Bir senfoni meydana getirdiğinizi düşünün. Orkestranın bütününün çıkaracağı sesi düşünürken her bir enstrümanın bağımsız olarak işlevini ortaya koyarsınız. Bu çalışır, çünkü siz her bir aletin hangi sesi çıkaracağını bilirsiniz. Fakat gerçek Dünya'da bir çok olayda bu yaklaşım başarılı olamaz, çünkü olaylar arasında lineer olmayan etkileşimler vardır. Aletlerden bir tanesinin orkestradaki diğer aletlerin ne yaptığına bağlı olarak sesini değiştirmesi gibi. Güneş'i bir bütün olarak anlamak için onun lineer olmayan karmaşıklığının kavranması gerekir. Karmaşık "ölçek kavramı" (=scale coupling) bir çok astrofizik olayda oluşur. Şanslıyız ki, Güneş bu prosesleri ayrıntılı inceleyebilmek için bize yeterince yakındır. Günümüz Dünya ve uzay tabanlı aletleri, Güneş'in çekirdeğinden en dış seyrek atmosferine kadar eşi benzeri görülmemiş görünüşlerini sergileyebilmektedir. Keza günümüz bilgisayarları, sistemin tamamının canalıcı kısımlarının güvenilir modelini yapacak kadar hızlı ve güçlü durumdadır. Sistemin iç dinamiğindeki karmaşık ilişkiler Güneş ve uzay havasının ayrıntılı tahminini güçleştirir. Tahminedilemezliği tahmin etmeğe çalışarak gayretlerimizi boşa harcamak yerine mümkün olmayanlardan mümkün sonuçları ayırıp düzenlilikleri araştırmalıyız. Ayırdedilenler daha iyi tanımlanmaya başlanınca tahminlerin insanlık için ne kadar değerli olduğu anlaşılacaktır.

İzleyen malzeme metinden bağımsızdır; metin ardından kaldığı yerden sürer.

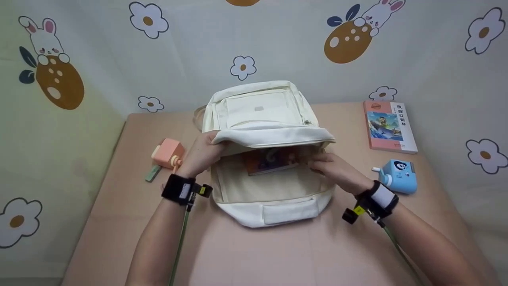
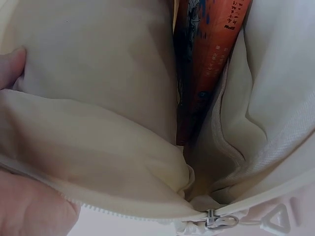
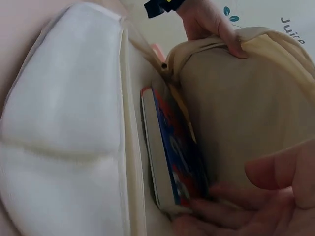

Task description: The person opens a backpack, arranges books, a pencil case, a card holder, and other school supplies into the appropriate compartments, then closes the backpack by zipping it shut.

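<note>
A cream-white backpack point(image 1: 258, 109) lies unzipped on the table. My left hand point(image 1: 204, 153) grips the left edge of its raised front panel, thumb inside in the left wrist view. Inside the bag is a thick book point(image 1: 268, 162), whose orange spine point(image 2: 212, 59) shows in the left wrist view. In the right wrist view its pale page edges point(image 3: 158, 152) and dark blue cover are visible. My right hand point(image 1: 339, 169) reaches into the opening's right side. Its fingers point(image 3: 231, 206) extend, slightly blurred, beside the book's near end; whether they touch it I cannot tell.
Left of the bag lie a pink pencil sharpener point(image 1: 168, 153) with a crank and a small green block point(image 1: 153, 173). To the right are a blue crank sharpener point(image 1: 400, 177) and another book point(image 1: 389, 127). Patterned cloth point(image 1: 190, 47) hangs behind the table point(image 1: 254, 254).
</note>
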The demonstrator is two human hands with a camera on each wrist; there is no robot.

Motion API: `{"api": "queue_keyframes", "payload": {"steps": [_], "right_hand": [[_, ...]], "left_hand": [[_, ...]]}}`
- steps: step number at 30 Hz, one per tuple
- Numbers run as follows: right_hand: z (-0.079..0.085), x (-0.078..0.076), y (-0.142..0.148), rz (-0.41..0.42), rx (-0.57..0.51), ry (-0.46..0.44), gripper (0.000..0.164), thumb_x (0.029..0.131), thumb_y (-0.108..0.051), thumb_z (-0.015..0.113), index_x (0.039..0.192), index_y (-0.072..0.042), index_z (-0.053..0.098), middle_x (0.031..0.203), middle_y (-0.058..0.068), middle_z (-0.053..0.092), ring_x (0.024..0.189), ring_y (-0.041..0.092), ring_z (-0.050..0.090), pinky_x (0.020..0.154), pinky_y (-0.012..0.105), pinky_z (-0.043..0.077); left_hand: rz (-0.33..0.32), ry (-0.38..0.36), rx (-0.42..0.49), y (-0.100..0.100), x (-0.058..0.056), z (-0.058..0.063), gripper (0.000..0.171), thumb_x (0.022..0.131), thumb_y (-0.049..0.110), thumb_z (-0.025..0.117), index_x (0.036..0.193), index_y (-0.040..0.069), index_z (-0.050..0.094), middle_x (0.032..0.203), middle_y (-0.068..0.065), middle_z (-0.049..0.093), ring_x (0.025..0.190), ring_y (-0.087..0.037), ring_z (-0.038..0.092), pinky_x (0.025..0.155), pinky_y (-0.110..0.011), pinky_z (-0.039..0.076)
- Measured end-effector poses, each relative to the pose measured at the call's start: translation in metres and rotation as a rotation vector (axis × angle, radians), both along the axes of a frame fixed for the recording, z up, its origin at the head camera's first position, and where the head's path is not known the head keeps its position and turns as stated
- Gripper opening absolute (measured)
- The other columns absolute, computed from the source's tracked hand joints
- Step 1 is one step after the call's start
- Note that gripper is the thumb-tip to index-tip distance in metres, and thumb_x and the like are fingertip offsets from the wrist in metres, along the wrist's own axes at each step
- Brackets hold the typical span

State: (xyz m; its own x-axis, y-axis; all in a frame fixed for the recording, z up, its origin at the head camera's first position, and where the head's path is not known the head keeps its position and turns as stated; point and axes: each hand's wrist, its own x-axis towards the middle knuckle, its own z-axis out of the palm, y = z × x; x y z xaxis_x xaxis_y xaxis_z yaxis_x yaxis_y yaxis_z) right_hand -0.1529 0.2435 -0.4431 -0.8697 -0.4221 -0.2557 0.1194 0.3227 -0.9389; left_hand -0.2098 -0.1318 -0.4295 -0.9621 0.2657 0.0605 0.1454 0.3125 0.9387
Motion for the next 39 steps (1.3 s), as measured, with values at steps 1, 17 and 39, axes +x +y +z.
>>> {"api": "queue_keyframes", "payload": {"steps": [1,17,39], "right_hand": [[0.002,0.002,0.005,0.025,0.052,0.005,0.041,0.107,-0.022,0.051,0.136,0.006,0.06,0.137,0.021,0.059,0.129,0.035,0.052,0.111,0.051,0.039],[0.03,-0.015,0.092,-0.062,0.453,0.099,0.047,0.109,-0.034,0.045,0.141,-0.001,0.059,0.143,0.024,0.056,0.133,0.043,0.051,0.108,0.065,0.037],[-0.016,-0.093,0.134,-0.105,0.883,0.065,0.034,0.102,-0.015,0.039,0.091,0.012,0.057,0.083,0.022,0.058,0.075,0.036,0.057,0.068,0.043,0.048]], "left_hand": [[0.002,-0.005,-0.001,0.0,0.0,0.0,0.037,0.099,0.033,0.066,0.072,0.012,0.052,0.055,0.006,0.037,0.047,-0.011,0.038,0.046,-0.025,0.031],[0.014,0.011,-0.044,-0.002,-0.001,0.001,0.035,0.1,0.035,0.065,0.075,0.009,0.06,0.061,0.0,0.049,0.061,-0.019,0.051,0.055,-0.031,0.038],[-0.009,-0.008,-0.005,0.001,-0.001,0.001,0.021,0.097,0.022,0.064,0.083,0.007,0.068,0.058,0.003,0.043,0.05,-0.013,0.043,0.048,-0.026,0.034]]}}
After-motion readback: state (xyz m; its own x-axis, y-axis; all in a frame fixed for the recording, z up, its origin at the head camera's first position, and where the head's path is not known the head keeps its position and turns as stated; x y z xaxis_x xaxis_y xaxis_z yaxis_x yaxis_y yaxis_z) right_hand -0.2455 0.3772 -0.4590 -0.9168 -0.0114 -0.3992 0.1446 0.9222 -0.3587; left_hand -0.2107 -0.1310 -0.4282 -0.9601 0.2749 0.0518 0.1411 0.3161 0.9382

Güneş'in değişken olmasının altında yatan neden Güneş'in manyetik alanıdır. Güneş dinamiğinin bu genel yapısı, Dünya'dan gözlediğimiz iç kısma, yüzeye ve atmosfere ait tüm olayları etkiler

Güneş'in manyetik alanı 200,000 km derinliğe kadar uzanan kaynayan konvektif hareketlerin dönmeyle etkileşmesi sonucu ortaya çıkar. Konvektif hareketler manyetik alanları yaratan elektrik akımlarını üretmekte, dolayısiyle ortaya çıkan manyetik alanlar da daha fazla elektik akımlarının üretilmesine yardımcı olmakta ve böylece bir dinamo etkisi ortaya çıkmaktadır. Manyetik alanın değeri yeteri kadar büyük olduğunda alanı tutan gaz paketi yüzeye doğru bir kaldırma kuvveti ile yükselir. Yüzeyde yani fotosferde bu alanlar kendini iki kutuplu güneş lekeleri olarak gösterir. Alanın en yoğun olduğu noktalar güneş lekesi olarak, daha zayıf olduğu çevre bölgeler ise aktif bölge olarak isimlendirilir. İki kutuplu bu bölgelerin sayılarındaki artma ve eksilme yaklaşık 11-yıllık bir peryod gösterir ki buna güneş leke çevrimi denir. İki kutuplu bölgeler doğu-batı doğrultusunda yönlenmişlerdir ve hakim manyetik polariteleri de bulunduğu yarımkürenin işaretinin zıttıdır. Her bir güneş leke çevriminde bu polariteler yönlerini ters çevirir ve böylece tam bir manyetik çevrim 22-yıl sürer. Manyetik bölgelerin büyüklüğü 100 000 km 'den magnetogramlarla yapılan gözlemlerde ayırmagücümüz olan yaklaşık 500 km 'ye kadar uzanır. Ölçek olarak küçük bölgeler büyük bölgelerden daha fazladır fakat hakim bir büyüklük yoktur. Ancak, her bir boyuttaki manyetik yapının toplam manyetik aktiviteye katkısı vardır ve güneş çalışanların bu durumu gözardı etmemeleri gerekir. Güneş'in derinliklerinde oluşan manyetik alan üretme proseslerinin ayrıntıları, anlaşılması zor olduğundan problemin çözümü göz korkutur. Bununla birlikte manyetik alan üretim mekanizmalarının anlaşılmasında önemli ilerlemeler katedilmiştir. Yakın zamana kadar Güneş'in iç yapısı hakkında sadece teorik yaklaşımlar yapabilmekteydik. Bugünlerde ise Güneş'in iç kısmından gelen son derece düşük frekanstaki ses dalgalarının incelenmesi olan helyosismolojiyle çekirdeğe kadar olan derin tabakalar hakkında gözlemsel sonuçlar çıkarılabilmektedir. Bu dalgalar kendilerini son derece kurnazca Güneş yüzeyinde gösterebilmektedirler. Helyosismoloji, çoğu yaklaşık 5 dakika peryodlu, minnacık yüzey osilasyonlarının milyonlarca frekansını analiz ederek, Güneş'in iç kısmındaki herhangi bir yerin ses hızını dolayısiyle sıcaklık, hareket ve kimyasal bileşimini ölçebilir.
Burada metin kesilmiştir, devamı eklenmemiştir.